● **Instructions for the task**:
At the line with "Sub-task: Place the", start transcribing; stop after the last line of the data below. Keep it exact and leave pictures out.

● **Given data**:
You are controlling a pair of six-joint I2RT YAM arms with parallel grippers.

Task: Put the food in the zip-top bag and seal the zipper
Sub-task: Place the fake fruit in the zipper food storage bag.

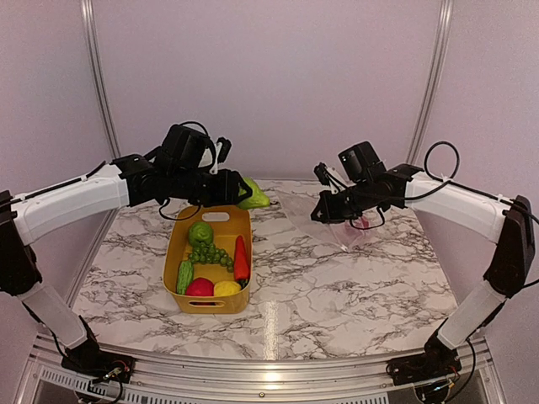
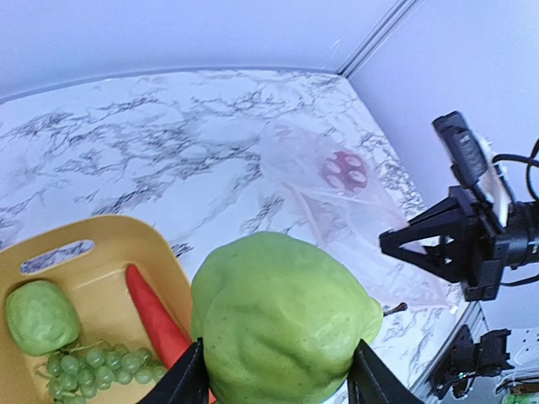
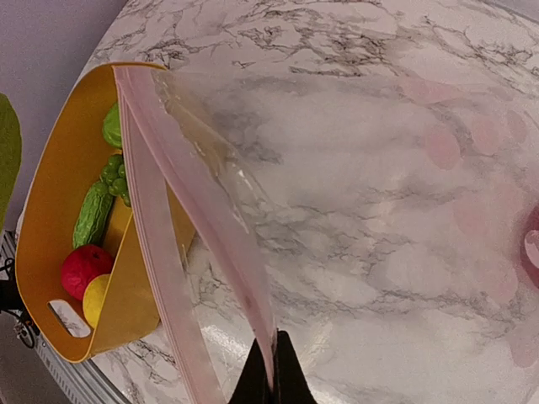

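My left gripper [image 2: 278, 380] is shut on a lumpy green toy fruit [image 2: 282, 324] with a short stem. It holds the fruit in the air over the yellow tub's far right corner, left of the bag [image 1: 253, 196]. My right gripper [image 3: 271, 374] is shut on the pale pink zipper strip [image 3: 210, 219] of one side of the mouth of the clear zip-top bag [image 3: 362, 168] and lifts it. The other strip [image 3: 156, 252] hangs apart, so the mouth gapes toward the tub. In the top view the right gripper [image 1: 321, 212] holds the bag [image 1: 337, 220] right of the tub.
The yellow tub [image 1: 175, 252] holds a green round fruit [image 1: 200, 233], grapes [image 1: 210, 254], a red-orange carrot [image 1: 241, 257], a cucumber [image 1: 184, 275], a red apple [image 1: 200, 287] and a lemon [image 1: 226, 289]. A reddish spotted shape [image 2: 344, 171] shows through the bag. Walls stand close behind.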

● **Exercise solution**:
Sub-task: Place the fake fruit in the zipper food storage bag.


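My left gripper [image 2: 278, 380] is shut on a lumpy green toy fruit [image 2: 282, 324] with a short stem. It holds the fruit in the air over the yellow tub's far right corner, left of the bag [image 1: 253, 196]. My right gripper [image 3: 271, 374] is shut on the pale pink zipper strip [image 3: 210, 219] of one side of the mouth of the clear zip-top bag [image 3: 362, 168] and lifts it. The other strip [image 3: 156, 252] hangs apart, so the mouth gapes toward the tub. In the top view the right gripper [image 1: 321, 212] holds the bag [image 1: 337, 220] right of the tub.
The yellow tub [image 1: 175, 252] holds a green round fruit [image 1: 200, 233], grapes [image 1: 210, 254], a red-orange carrot [image 1: 241, 257], a cucumber [image 1: 184, 275], a red apple [image 1: 200, 287] and a lemon [image 1: 226, 289]. A reddish spotted shape [image 2: 344, 171] shows through the bag. Walls stand close behind.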

This exercise is now done.